● **Aim of the exercise**
From the listing below, copy out every line where the word "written" appears.
+ + + + +
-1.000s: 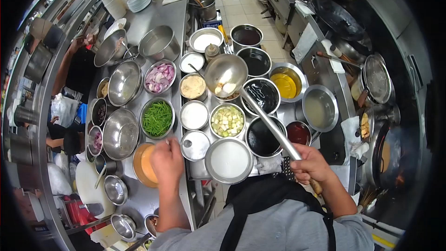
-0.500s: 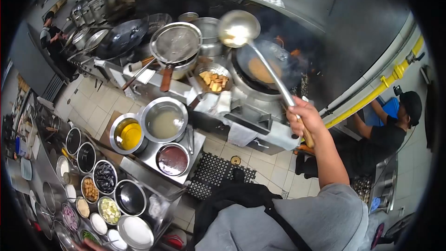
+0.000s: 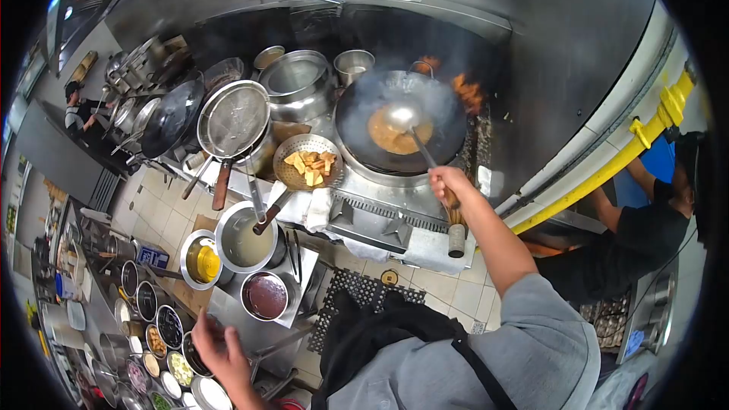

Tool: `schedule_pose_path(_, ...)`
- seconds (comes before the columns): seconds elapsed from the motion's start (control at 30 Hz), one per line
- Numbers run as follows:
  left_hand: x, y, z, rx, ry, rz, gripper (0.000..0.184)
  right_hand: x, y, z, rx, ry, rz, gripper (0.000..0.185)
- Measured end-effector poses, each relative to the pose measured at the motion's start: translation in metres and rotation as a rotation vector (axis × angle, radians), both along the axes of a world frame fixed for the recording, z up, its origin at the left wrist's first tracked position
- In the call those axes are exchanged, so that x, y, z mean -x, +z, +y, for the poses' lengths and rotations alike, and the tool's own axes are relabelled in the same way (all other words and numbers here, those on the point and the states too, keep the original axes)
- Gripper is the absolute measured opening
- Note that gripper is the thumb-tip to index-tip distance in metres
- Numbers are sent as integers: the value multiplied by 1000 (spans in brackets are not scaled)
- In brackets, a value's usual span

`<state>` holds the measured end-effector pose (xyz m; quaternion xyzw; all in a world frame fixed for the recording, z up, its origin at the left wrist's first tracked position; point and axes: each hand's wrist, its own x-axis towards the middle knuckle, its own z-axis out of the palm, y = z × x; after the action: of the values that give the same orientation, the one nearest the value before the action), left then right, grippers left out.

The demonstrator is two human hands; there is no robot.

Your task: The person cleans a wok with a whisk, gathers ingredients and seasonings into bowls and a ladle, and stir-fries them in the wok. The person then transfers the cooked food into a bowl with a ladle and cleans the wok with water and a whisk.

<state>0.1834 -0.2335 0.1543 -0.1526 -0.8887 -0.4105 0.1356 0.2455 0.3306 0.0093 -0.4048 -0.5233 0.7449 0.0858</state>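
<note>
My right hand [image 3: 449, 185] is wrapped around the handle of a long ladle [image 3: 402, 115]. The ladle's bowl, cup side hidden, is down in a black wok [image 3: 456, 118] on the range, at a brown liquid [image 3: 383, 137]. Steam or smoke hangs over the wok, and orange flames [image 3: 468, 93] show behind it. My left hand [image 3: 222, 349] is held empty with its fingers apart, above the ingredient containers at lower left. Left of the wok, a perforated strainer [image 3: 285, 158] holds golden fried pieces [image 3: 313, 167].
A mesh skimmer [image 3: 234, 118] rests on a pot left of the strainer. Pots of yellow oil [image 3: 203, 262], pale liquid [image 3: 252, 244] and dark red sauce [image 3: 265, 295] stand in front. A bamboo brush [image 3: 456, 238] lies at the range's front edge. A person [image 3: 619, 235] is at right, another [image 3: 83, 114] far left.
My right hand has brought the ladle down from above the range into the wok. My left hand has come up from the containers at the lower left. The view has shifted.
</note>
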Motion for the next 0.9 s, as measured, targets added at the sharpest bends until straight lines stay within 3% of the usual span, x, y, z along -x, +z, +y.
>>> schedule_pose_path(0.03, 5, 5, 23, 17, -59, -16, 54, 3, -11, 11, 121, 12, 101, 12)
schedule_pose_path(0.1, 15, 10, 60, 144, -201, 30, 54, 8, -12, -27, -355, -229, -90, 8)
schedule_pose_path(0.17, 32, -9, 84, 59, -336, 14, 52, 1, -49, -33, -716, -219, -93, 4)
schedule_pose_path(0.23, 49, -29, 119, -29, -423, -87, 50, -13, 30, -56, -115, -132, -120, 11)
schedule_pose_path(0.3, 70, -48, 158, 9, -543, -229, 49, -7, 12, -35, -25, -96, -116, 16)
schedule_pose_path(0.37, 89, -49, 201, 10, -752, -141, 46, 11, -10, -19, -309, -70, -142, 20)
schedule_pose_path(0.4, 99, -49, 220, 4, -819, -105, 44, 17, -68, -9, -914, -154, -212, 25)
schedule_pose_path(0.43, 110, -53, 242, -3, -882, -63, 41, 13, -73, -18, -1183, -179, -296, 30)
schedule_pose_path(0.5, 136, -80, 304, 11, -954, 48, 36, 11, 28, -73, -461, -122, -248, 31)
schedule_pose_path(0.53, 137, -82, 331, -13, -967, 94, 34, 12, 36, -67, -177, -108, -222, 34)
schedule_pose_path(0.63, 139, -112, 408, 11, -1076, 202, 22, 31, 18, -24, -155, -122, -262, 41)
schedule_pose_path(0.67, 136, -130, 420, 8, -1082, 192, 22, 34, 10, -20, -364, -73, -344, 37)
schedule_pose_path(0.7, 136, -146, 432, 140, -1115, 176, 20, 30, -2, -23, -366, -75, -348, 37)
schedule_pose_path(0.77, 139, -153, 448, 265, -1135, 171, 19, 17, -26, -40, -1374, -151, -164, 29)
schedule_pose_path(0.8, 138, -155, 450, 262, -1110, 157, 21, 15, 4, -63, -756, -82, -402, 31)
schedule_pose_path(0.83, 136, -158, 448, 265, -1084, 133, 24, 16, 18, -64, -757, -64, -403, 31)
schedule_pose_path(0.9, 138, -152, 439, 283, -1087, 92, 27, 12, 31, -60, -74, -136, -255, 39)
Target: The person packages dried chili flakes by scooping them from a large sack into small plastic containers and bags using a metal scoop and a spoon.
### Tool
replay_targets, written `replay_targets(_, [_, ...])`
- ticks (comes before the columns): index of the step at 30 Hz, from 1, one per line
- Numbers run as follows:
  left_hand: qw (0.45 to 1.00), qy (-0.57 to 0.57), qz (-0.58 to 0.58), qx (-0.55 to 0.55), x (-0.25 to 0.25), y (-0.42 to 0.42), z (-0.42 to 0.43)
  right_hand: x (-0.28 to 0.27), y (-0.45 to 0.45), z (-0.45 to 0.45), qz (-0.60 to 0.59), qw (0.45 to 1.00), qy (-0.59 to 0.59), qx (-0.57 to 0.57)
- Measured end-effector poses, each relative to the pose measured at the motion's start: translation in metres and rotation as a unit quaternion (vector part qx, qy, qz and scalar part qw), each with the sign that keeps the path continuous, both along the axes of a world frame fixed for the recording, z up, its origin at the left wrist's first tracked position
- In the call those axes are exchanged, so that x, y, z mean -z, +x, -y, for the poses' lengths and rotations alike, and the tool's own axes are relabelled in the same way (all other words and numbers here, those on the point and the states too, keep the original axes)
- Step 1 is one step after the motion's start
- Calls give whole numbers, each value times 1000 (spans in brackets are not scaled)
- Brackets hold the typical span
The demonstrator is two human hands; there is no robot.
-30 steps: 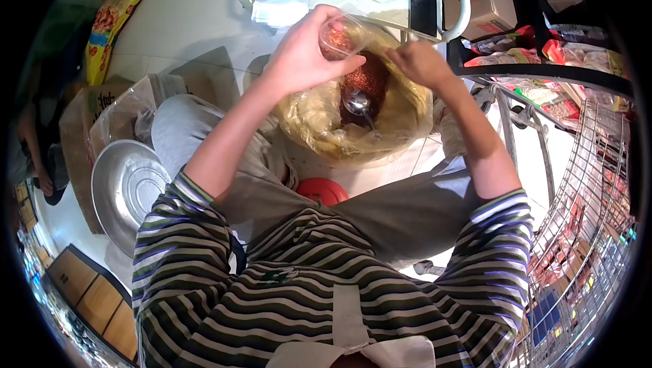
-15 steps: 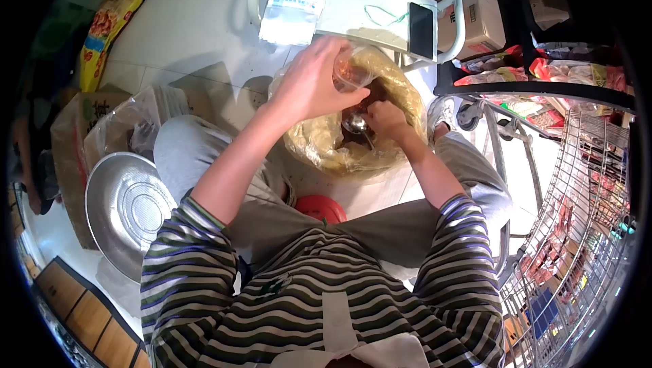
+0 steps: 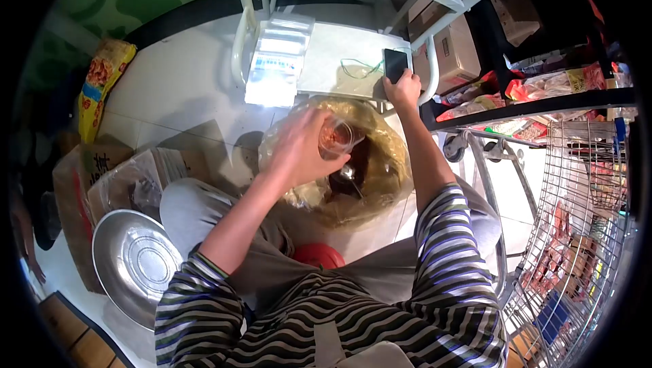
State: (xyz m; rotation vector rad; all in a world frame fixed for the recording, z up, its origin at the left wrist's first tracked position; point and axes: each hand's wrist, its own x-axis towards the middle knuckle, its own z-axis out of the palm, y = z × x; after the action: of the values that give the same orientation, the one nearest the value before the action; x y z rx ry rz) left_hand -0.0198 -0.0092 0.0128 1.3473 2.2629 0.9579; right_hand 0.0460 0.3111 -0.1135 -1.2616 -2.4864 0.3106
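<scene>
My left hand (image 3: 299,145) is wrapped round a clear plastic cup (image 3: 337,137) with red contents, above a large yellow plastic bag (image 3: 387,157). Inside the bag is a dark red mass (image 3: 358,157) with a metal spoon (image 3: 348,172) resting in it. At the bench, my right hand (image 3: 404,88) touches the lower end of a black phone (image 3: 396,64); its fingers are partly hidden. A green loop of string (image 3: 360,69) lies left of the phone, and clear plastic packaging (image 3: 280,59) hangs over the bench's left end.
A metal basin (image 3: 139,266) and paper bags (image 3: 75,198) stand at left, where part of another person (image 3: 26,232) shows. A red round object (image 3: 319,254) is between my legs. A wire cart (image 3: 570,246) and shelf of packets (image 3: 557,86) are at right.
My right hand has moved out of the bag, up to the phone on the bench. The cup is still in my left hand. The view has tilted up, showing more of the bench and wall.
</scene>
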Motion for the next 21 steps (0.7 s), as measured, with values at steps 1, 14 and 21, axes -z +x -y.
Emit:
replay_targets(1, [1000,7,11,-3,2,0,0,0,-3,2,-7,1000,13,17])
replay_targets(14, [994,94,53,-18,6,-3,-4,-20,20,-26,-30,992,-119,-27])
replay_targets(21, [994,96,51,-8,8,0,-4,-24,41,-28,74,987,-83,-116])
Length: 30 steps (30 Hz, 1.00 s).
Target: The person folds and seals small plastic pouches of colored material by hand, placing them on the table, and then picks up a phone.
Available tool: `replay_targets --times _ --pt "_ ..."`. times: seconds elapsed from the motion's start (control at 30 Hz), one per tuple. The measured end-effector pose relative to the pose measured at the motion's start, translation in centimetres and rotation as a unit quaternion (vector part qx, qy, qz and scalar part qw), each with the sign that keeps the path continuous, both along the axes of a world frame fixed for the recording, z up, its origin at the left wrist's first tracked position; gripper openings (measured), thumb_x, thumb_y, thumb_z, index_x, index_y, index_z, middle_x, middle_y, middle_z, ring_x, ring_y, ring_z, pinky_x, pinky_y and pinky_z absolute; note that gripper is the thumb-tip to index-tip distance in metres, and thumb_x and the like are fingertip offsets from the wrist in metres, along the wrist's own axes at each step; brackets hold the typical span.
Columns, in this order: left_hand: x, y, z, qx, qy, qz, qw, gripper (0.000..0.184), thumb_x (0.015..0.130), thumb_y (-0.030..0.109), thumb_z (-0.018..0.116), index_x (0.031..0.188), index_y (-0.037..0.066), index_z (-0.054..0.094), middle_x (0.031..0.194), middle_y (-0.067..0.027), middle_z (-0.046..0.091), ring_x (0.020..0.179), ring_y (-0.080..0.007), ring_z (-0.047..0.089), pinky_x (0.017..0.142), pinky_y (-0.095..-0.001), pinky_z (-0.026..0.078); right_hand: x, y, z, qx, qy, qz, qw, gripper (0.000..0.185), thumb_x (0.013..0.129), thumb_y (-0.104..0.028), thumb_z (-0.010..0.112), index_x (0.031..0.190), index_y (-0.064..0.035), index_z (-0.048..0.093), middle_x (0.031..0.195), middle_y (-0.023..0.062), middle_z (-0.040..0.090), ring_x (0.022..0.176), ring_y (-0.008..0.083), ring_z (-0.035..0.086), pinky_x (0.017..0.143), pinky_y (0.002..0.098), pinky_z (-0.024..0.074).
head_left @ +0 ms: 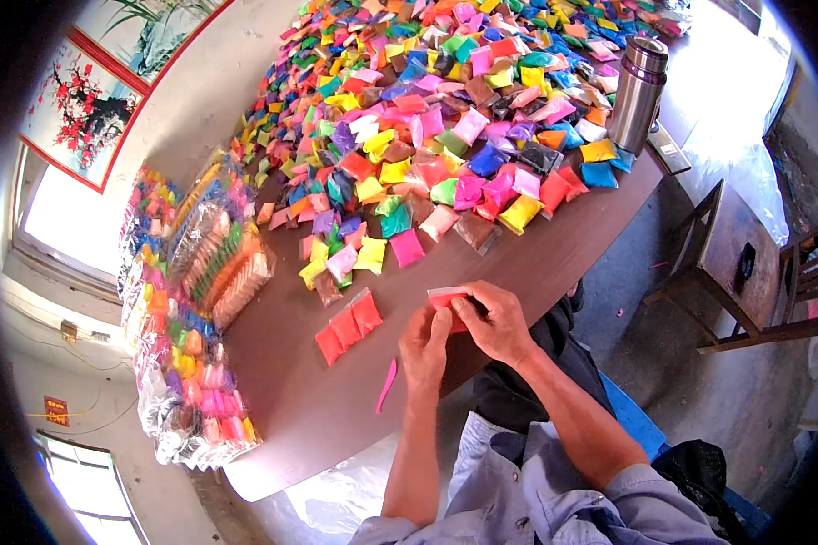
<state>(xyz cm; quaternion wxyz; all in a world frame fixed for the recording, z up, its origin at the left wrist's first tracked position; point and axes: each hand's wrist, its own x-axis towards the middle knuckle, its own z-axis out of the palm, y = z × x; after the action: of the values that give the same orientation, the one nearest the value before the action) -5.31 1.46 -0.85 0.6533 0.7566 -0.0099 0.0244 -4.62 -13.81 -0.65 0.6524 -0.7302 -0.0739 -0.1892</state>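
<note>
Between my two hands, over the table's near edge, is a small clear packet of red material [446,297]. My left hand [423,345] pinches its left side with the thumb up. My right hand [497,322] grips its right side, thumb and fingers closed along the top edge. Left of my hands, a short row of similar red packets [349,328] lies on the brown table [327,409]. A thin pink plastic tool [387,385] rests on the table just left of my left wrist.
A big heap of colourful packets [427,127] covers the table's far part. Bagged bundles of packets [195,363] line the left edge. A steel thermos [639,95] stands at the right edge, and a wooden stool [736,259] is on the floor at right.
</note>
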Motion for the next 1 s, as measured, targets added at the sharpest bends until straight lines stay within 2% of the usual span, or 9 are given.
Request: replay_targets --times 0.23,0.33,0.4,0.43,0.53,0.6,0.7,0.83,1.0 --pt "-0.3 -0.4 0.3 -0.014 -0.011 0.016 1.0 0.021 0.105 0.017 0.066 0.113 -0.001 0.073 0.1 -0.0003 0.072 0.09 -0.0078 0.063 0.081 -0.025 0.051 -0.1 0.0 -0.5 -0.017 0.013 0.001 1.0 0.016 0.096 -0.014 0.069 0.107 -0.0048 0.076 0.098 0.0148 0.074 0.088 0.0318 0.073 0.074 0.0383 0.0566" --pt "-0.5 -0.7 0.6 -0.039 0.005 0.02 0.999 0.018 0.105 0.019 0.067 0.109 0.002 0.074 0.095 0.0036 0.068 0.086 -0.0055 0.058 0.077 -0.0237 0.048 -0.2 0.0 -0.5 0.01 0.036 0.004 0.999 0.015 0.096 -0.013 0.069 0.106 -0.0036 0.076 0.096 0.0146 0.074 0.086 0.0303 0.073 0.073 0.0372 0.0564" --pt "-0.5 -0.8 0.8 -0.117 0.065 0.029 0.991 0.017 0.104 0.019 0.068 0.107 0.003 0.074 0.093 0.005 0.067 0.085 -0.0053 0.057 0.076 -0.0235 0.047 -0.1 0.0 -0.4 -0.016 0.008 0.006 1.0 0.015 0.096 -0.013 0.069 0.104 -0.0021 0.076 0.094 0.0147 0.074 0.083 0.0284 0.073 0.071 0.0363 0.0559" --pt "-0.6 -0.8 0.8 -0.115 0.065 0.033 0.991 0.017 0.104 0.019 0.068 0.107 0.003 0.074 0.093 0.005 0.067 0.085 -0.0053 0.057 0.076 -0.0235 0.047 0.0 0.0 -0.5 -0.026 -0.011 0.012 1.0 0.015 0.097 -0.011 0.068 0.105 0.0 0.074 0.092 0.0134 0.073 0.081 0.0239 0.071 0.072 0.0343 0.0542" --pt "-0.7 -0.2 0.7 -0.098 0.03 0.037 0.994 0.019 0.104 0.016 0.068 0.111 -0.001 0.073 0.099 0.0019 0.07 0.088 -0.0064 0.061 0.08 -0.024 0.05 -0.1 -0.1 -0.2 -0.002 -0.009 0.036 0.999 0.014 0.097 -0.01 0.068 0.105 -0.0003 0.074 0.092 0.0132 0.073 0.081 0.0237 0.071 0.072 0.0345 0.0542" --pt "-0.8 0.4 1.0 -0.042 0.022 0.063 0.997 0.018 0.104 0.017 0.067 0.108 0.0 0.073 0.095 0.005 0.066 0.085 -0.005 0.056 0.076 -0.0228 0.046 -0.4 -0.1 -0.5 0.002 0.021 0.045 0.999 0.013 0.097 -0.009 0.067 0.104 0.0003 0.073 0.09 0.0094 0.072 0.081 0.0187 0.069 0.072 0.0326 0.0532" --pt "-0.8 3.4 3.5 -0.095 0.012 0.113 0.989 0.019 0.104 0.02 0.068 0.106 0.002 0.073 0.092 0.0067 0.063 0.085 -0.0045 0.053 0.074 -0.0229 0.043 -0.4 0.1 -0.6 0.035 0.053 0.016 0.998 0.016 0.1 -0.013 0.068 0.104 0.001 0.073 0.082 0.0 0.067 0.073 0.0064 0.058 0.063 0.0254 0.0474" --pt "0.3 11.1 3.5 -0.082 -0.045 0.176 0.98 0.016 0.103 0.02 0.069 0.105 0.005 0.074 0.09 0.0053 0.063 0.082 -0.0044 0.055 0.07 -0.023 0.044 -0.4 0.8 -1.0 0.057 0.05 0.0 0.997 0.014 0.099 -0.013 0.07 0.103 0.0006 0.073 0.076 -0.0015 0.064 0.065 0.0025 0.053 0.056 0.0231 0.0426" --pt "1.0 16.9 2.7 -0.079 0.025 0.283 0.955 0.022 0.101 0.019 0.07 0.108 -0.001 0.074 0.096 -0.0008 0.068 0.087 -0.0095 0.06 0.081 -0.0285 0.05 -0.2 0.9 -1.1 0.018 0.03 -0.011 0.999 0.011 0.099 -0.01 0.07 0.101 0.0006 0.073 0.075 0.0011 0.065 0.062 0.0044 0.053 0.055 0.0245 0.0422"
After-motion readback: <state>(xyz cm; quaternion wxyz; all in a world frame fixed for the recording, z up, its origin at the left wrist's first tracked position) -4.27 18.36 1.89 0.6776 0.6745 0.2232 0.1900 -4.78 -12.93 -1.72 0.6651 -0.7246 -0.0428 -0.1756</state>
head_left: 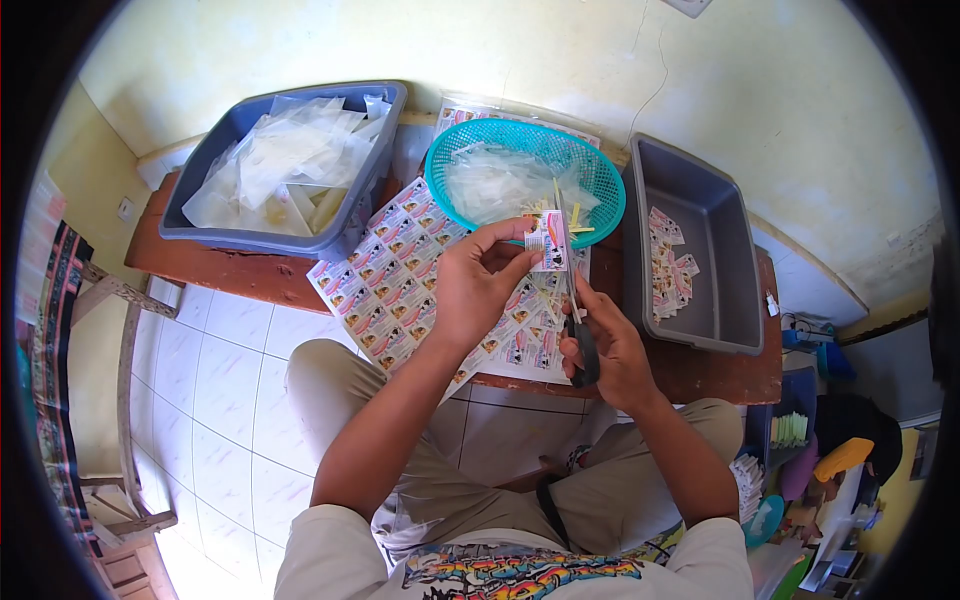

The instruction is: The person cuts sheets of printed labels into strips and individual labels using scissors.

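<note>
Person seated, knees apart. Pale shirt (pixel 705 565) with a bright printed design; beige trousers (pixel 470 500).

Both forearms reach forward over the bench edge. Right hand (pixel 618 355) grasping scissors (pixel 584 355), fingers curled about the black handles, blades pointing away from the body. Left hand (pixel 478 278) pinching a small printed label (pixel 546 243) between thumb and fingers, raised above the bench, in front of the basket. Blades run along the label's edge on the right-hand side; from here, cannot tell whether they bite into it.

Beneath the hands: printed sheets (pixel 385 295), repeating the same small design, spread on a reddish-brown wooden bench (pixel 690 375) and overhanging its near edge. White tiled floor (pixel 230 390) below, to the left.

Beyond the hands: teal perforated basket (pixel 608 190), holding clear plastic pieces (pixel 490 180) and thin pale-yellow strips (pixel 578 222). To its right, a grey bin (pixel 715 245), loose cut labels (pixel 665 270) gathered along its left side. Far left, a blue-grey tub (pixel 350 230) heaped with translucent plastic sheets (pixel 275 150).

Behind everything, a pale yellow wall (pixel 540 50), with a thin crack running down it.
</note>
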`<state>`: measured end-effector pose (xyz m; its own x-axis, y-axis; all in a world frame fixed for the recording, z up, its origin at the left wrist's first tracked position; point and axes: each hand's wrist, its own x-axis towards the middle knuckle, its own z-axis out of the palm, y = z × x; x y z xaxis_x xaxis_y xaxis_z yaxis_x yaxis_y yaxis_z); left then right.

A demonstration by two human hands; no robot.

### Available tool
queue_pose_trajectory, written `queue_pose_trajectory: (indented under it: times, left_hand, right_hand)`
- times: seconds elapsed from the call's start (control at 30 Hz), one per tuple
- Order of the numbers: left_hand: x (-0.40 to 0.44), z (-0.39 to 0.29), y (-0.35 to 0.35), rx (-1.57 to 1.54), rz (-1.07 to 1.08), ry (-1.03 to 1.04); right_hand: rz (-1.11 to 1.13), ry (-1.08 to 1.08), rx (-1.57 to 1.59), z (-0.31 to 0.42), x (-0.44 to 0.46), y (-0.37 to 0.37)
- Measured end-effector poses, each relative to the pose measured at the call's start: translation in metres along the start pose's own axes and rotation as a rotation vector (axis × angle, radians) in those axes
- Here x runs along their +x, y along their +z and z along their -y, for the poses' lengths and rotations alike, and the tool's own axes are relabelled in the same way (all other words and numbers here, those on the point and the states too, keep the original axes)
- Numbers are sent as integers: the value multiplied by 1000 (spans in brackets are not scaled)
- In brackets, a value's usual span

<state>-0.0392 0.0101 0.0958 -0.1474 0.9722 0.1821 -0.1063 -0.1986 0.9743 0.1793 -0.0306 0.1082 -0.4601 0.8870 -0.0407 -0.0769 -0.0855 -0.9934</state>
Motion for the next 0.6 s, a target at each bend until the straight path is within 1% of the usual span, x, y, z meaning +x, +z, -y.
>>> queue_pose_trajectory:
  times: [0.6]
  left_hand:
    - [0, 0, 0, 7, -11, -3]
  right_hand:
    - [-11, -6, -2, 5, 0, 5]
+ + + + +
● **Answer to this problem**
replay_targets, written `replay_targets(_, [_, ...])`
queue_pose_trajectory, written `queue_pose_trajectory: (indented under it: times, left_hand, right_hand)`

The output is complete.